Carbios reported modest revenue of €136,000 in the latest fiscal year, reflecting its early-stage commercialization efforts. The company’s net loss of €33.1 million and negative operating cash flow of €30.2 million highlight significant R&D and capital expenditures, typical of a biotech firm in the growth phase. Capital expenditures of €62.6 million underscore heavy investment in scaling its enzymatic recycling technology.
With a diluted EPS of -€1.97, Carbios currently lacks earnings power as it prioritizes technology development over profitability. The negative cash flow and high capex indicate capital-intensive operations, though its €89.8 million cash reserve provides runway for further innovation and commercialization efforts.
Carbios maintains a solid liquidity position with €89.8 million in cash and equivalents, offset by €45.7 million in total debt. The balance sheet reflects a growth-oriented strategy, with sufficient liquidity to fund near-term operations but reliant on future financing or revenue generation to sustain long-term viability.

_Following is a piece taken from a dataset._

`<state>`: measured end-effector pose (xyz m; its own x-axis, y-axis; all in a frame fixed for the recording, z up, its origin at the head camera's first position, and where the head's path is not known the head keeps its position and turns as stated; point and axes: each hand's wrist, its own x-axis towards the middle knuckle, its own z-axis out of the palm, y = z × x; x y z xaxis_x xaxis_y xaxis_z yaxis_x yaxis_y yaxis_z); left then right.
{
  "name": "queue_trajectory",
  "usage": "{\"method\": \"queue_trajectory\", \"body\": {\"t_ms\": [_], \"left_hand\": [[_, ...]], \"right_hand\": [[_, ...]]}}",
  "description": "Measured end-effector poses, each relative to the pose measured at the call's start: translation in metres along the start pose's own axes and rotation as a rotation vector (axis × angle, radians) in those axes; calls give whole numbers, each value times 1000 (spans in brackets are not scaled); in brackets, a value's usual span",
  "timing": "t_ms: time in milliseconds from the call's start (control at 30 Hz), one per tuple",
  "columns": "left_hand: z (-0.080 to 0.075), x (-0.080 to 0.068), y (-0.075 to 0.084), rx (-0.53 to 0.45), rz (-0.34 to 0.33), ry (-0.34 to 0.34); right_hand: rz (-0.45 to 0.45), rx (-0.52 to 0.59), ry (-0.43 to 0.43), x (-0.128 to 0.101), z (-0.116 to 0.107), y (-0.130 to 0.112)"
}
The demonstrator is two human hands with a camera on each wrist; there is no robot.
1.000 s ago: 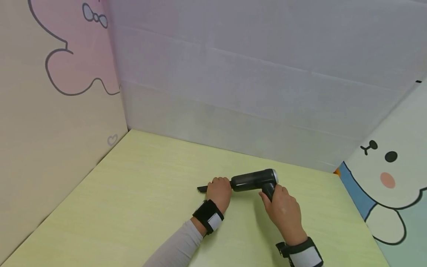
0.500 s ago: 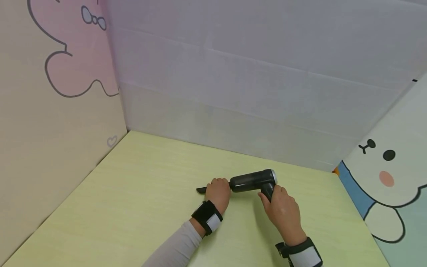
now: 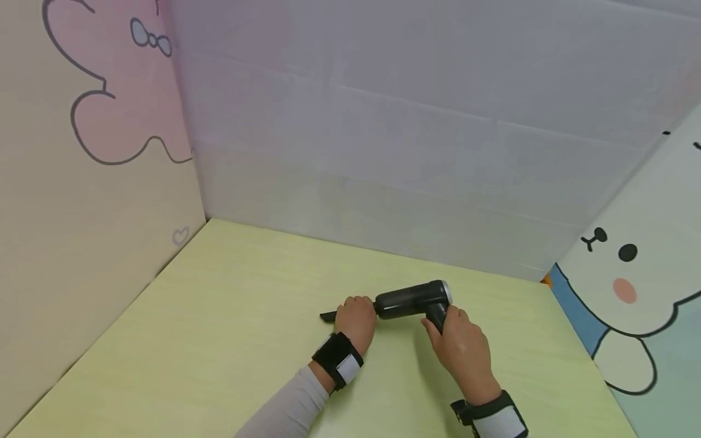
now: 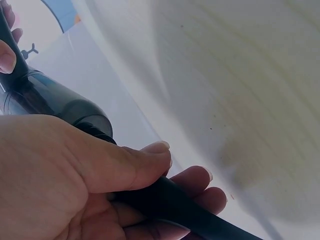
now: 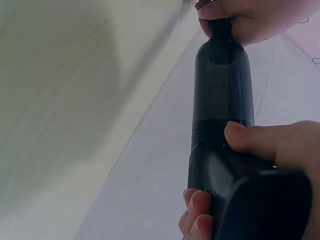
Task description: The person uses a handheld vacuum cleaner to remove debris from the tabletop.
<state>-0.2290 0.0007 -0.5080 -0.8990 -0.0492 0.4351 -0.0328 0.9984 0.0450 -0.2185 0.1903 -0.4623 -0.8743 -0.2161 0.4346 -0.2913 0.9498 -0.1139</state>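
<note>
A black handheld vacuum (image 3: 413, 300) lies low over the yellow-green table (image 3: 219, 316), its narrow nozzle (image 3: 327, 316) pointing left. My left hand (image 3: 357, 317) grips the nozzle where it joins the body; the left wrist view shows thumb and fingers curled round the black nozzle (image 4: 170, 200), with the smoky body (image 4: 55, 100) behind. My right hand (image 3: 457, 344) grips the vacuum's handle (image 3: 436, 316). In the right wrist view the thumb lies across the handle (image 5: 235, 175) below the dark translucent body (image 5: 221, 85), and the left hand (image 5: 250, 17) is at the top.
Panels wall in the table: a cream and pink cartoon panel (image 3: 82, 152) on the left, a plain grey-lilac one (image 3: 411, 152) at the back, a cartoon animal panel (image 3: 630, 286) on the right. Bare tabletop stretches left of the hands.
Both hands keep the same hold on the vacuum. The view has shifted slightly; the vacuum and hands have scarcely moved.
</note>
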Motion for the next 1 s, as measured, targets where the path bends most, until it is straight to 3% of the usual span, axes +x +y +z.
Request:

Growth is driven by enzymatic recycling adoption, though revenue remains negligible. The company reinvests all cash flows into R&D and infrastructure, with no dividends paid, aligning with its focus on scaling proprietary technologies.
The market values Carbios at €105.5 million, reflecting high expectations for its bio-recycling solutions. A beta of 2.155 indicates significant volatility, typical of early-stage green tech firms betting on regulatory tailwinds and commercial scalability.
Carbios’ enzymatic processes offer a unique, sustainable alternative to mechanical recycling, with potential for industry disruption. Partnerships and regulatory support for circular economy solutions bolster its outlook, but execution risks and competition from conventional recyclers remain key challenges.